Volvió a escuchar el canto del kakuy, tuvo miedo, temblor, casi principio de convulsión como su marido. En un momento dado habría cruzado la frontera entre la razón y la locura. Perder la razón; nadie sabía lo que era, con exactitud, esto tan fácilmente perdible. Miró los inmóviles labios morados, deseó gritar, parra escuchar en ellos la voz humana que les correspondía, injertársela.

Se levantó, tenía las piernas acalambradas.
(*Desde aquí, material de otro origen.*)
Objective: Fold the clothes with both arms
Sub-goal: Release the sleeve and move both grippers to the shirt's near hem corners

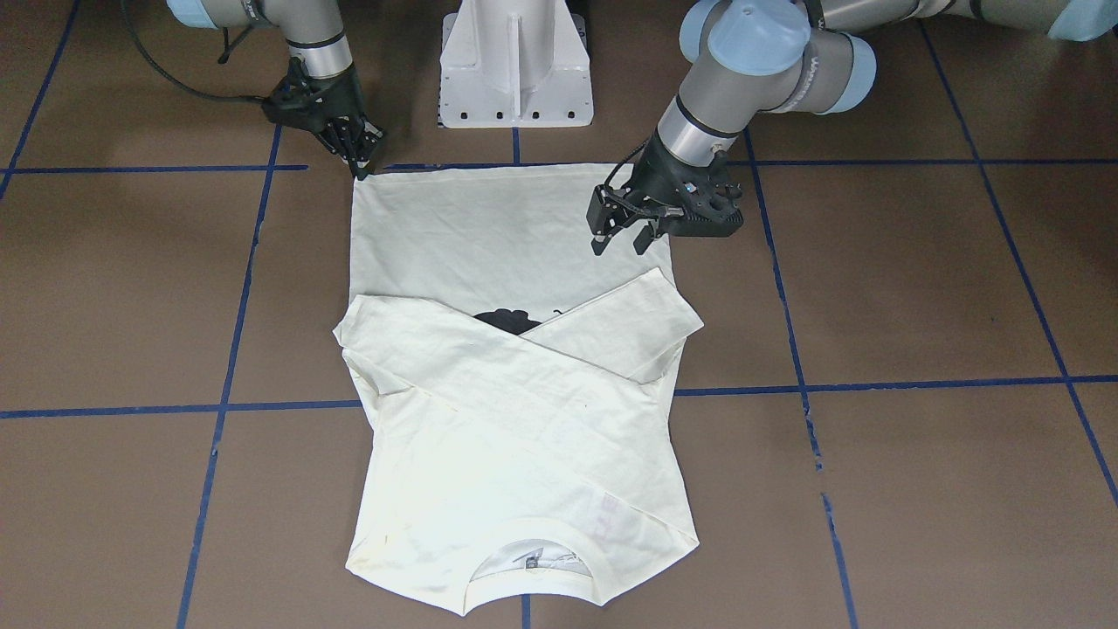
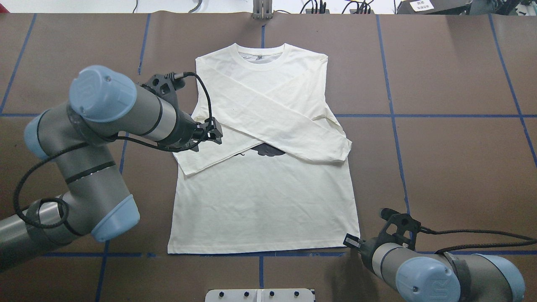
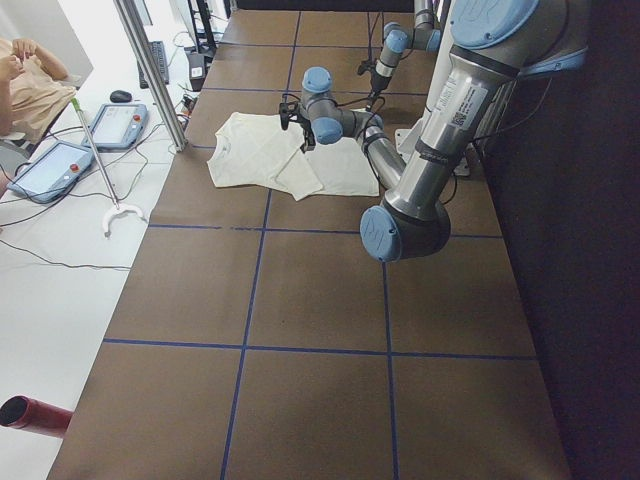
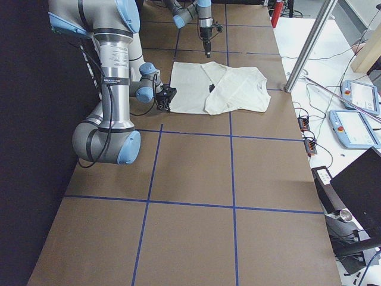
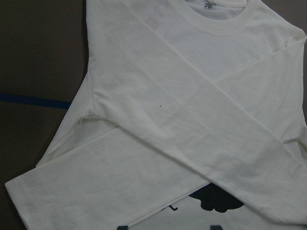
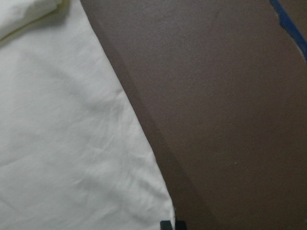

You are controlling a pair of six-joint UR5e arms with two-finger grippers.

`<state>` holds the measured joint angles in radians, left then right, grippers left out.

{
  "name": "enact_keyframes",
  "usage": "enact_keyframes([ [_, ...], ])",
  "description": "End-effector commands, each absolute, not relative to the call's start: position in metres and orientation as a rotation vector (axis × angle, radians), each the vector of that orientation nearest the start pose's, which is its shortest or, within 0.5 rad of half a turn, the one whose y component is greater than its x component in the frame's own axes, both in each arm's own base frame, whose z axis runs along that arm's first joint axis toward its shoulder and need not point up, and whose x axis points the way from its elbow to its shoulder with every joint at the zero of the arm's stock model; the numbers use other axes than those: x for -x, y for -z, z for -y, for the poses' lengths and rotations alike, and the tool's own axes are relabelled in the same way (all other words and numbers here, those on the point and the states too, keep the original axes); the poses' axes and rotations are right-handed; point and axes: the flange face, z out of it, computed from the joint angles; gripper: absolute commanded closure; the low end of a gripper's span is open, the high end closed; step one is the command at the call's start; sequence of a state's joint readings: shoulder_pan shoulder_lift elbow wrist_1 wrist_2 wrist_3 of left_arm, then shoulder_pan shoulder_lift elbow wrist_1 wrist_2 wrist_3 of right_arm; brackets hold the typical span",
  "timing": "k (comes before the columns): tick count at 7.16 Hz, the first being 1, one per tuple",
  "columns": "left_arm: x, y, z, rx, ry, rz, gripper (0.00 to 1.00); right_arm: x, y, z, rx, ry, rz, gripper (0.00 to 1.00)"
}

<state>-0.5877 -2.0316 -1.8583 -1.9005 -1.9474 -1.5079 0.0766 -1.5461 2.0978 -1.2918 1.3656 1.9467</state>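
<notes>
The cream T-shirt (image 1: 489, 227) lies flat and face up on the brown table, both long sleeves crossed over its chest, collar (image 2: 261, 52) at the far side. A bit of the black cat print (image 2: 268, 150) shows below the sleeves. My left gripper (image 1: 620, 240) hovers open just above the shirt's left edge, near the sleeve cuff; the left wrist view looks down on the crossed sleeves (image 5: 158, 143). My right gripper (image 1: 359, 169) is down at the hem's right corner (image 2: 355, 237), its tips together on that corner (image 6: 170, 213).
The white pedestal base (image 1: 515, 70) stands between the arms, close to the hem. Blue tape lines (image 1: 873, 384) grid the table. Off the far edge are a metal post (image 3: 150, 70), control tablets (image 3: 55, 165) and a seated person (image 3: 25, 80).
</notes>
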Motion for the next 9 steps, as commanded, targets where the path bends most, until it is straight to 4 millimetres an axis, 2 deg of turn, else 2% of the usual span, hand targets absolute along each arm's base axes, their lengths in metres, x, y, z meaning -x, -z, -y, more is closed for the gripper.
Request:
enact_keyframes([
  [1,-0.446,-0.295,0.315,0.004,0.321,-1.032,0.33,0.46,-0.355,0.189,-0.042,-0.505,0.896,1.0],
  [2,-0.453,-0.308,0.293,0.009,0.351,-1.0,0.34,0.457,-0.35,0.191,-0.041,-0.508,0.905,1.0],
  [3,-0.462,-0.331,0.268,0.052,0.37,-0.954,0.34,0.457,-0.351,0.191,-0.043,-0.509,0.904,1.0],
  [4,-0.467,-0.345,0.253,0.055,0.381,-0.913,0.37,0.457,-0.351,0.191,-0.043,-0.509,0.904,1.0],
  [5,-0.474,-0.35,0.239,0.075,0.367,-0.865,0.39,0.458,-0.351,0.191,-0.042,-0.508,0.904,1.0],
  [7,-0.485,-0.357,0.224,0.094,0.349,-0.844,0.41,0.457,-0.35,0.191,-0.043,-0.51,0.906,1.0],
  [9,-0.486,-0.355,0.224,0.093,0.347,-0.848,0.47,0.458,-0.351,0.191,-0.044,-0.508,0.904,1.0],
])
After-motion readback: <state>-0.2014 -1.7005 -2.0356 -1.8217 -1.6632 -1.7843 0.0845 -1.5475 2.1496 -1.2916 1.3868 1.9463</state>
Asombrada de no haberlo hecho antes, besó la frente, luego los labios. Un calofrío.

—José, José, José mi amor —repitió en varios tonos y quedó escuchándolos. Volvió a repetirlo en grito, para que pudiera escucharla él. Callaron los pájaros. ¿Dónde estaba y qué era ese límite entre la razón y la angustia?

Su voz se transformaba, crecía, multiplicaba hasta convertirse en salvaje y gutural; pero ella tenía la boca prieta y la garganta se le cerraba. Los ruidos del bosque se había apagado o quedaban cubiertos por los alaridos. Ya no le cupo dudas, la sangre se le hecló. Nuevamente, voces humanas roncas, bárbaras, guturales, y sordos golpeteos de cascos de caballos.

—¡Los indios! ¿Los infieles?

Corrió hacia el monte. Pos costumbre o instinto quiso volver para cargar a su marido; quedó aturdida un instante, hasta darse cuenta que estaba sola. Los alaridos parecieron disminuir, avanzarían silenciosos para el ataque final. Corrió desorientada, tenía que alejarse del Ojo de Agua. La luz de la luna la fustigaba entre las espinas de algarrobos, chañares y vinales. Caía y volvía a levantarse, llegaría un momento en que no podría hacerlo más.

En un claro muy estrecho se vio acorralada por las malezas, apenas respiraba, cayó aniquilada. Tenía sed y hambre, imposible dar un paso más. Vivir o morir daba lo mismo. Cantaba la calandria, amanecía. Muy despacito se le cerraron los ojos, habría llegado su hora, la que había perdido en José.

La creerían robada por los indios, la darían por extraviada y moriría de inanición. Un último esfuerzo para recuperar la imagen de sus hijas, irse con ella. Sus dedos rascaron apenas la tierra polvorienta. No sabía si lo que estaba sintiendo era real o contemplaba desde fuera de todo, desde la magia de Dios.

Abrió apenas los párpados, una lumbre de conciencia, sí, eran sus ojos. Los labios resecos. Nuevamente la tiniebla, habría pasado un día, pueda que más. Quiso articular «agua», no pudo. Se hundió en la inconsciencia. Dios.

El resplandor del sol debía quemarle sus claras pupilas enrojecidas. Imposible el menor movimiento. Debía pertenecer al movimiento de las cosas inexistentes en la nada. Dios, el hálito de lo inmóvil.